Your objective => Could you restate word for word every line from the one containing "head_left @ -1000" to the end of the data below, pictures excluded?

Stored data =>
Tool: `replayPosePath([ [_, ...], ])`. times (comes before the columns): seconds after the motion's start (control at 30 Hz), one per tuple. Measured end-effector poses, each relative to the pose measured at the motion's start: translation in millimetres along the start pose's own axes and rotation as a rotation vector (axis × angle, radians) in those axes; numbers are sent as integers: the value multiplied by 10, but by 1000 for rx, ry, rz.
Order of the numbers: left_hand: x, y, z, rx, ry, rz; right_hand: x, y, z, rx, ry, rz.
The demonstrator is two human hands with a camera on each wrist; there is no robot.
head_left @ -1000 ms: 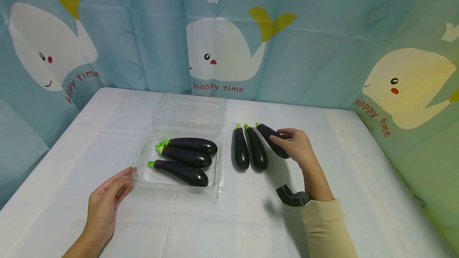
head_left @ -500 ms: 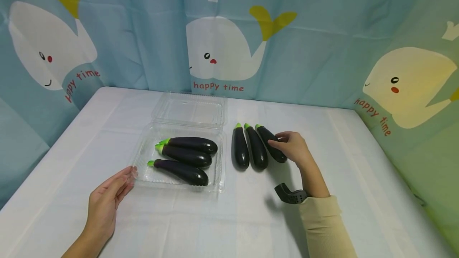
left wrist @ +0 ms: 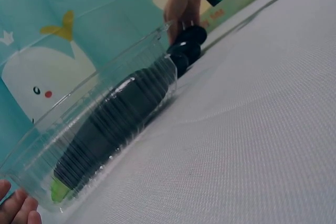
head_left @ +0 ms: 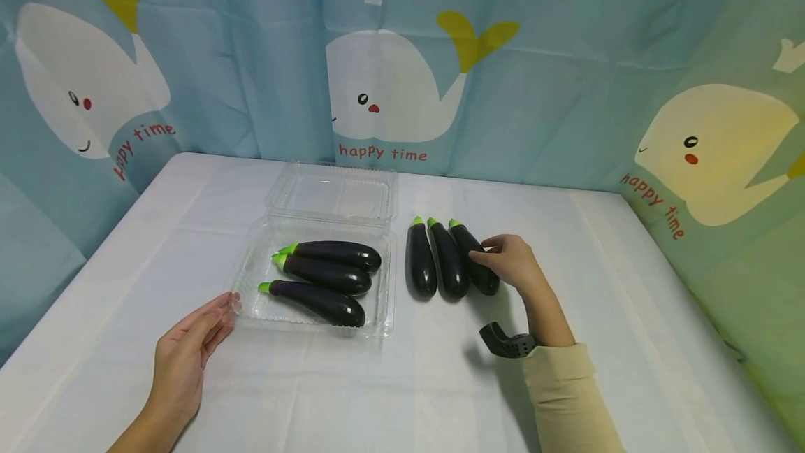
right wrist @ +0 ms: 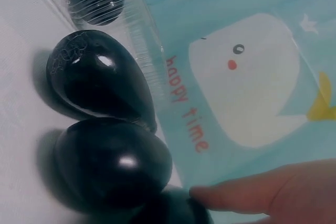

Problem solution =>
head_left @ -1000 ms: 
head_left @ -500 ms: 
left wrist @ +0 ms: 
head_left @ +0 ms: 
right wrist @ +0 ms: 

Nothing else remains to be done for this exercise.